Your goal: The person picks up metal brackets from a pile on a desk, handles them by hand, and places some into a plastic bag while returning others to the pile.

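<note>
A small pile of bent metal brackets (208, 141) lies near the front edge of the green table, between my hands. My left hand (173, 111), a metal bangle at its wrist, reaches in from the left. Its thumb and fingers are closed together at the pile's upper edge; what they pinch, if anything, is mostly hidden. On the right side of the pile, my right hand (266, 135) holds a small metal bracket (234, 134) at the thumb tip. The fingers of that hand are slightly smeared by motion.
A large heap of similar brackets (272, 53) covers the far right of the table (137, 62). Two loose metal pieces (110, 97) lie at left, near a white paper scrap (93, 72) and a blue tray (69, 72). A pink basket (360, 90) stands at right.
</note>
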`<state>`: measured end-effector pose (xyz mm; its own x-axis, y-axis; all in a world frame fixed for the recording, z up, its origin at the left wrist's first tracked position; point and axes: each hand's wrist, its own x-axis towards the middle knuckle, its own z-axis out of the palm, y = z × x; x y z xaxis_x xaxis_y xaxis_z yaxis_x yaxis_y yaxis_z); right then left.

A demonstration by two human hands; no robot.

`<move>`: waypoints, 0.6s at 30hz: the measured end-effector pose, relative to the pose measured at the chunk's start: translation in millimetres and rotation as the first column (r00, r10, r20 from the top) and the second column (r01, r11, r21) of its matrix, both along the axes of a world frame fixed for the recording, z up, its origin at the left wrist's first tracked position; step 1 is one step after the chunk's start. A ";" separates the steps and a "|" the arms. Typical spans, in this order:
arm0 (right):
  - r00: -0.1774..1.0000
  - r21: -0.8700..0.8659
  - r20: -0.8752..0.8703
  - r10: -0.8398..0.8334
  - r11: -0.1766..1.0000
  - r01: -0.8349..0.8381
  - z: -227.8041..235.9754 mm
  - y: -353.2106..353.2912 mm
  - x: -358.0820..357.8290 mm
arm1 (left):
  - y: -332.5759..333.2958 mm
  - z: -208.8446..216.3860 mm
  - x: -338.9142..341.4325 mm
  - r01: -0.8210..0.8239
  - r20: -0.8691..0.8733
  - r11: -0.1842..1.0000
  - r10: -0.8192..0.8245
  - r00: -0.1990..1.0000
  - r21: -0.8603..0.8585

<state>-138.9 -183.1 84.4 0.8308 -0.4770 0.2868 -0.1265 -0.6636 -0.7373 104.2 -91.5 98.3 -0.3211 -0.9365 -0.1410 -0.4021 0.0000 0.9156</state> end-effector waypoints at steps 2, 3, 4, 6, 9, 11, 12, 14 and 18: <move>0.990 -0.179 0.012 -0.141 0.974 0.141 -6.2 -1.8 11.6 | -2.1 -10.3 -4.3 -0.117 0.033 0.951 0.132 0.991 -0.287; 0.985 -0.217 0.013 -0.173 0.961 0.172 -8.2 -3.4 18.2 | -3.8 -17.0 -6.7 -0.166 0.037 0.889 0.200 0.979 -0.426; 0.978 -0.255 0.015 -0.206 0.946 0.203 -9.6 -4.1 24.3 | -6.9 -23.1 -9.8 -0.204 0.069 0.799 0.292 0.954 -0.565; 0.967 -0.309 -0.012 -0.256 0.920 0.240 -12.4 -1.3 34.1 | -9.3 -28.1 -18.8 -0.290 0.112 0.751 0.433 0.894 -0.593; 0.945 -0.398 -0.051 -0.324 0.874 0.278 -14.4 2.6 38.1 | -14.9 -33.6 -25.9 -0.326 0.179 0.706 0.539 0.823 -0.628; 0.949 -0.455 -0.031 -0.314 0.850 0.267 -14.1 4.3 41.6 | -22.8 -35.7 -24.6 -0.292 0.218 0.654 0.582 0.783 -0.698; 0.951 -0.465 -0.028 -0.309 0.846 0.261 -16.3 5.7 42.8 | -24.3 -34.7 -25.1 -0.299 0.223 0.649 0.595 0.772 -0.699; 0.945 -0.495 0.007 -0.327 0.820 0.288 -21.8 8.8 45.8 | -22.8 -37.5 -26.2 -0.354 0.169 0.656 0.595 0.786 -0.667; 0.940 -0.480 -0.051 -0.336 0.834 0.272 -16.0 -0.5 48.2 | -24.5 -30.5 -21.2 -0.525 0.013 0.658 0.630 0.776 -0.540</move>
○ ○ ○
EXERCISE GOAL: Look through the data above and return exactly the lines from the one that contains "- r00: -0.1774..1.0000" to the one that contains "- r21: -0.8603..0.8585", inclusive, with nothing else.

ANSWER BOX:
  - r00: -0.1774..1.0000
  - r21: -0.8700..0.8659
  - r20: -0.8752..0.8703
  - r10: -0.8398..0.8334
  - r11: -0.1766..1.0000
  - r01: -0.8349..0.8381
  - z: -227.8041..235.9754 mm
  - y: -353.2106..353.2912 mm
  - x: -358.0820..357.8290 mm
arm1 (left):
  - y: -332.5759..333.2958 mm
  - z: -208.8446..216.3860 mm
  - x: -338.9142..341.4325 mm
  - r01: -0.8210..0.8239
  - r20: -0.8691..0.8733
  - r11: -0.1842..1.0000
  - r10: -0.8192..0.8245
  - r00: -0.1990..1.0000
  - r21: -0.8603..0.8585

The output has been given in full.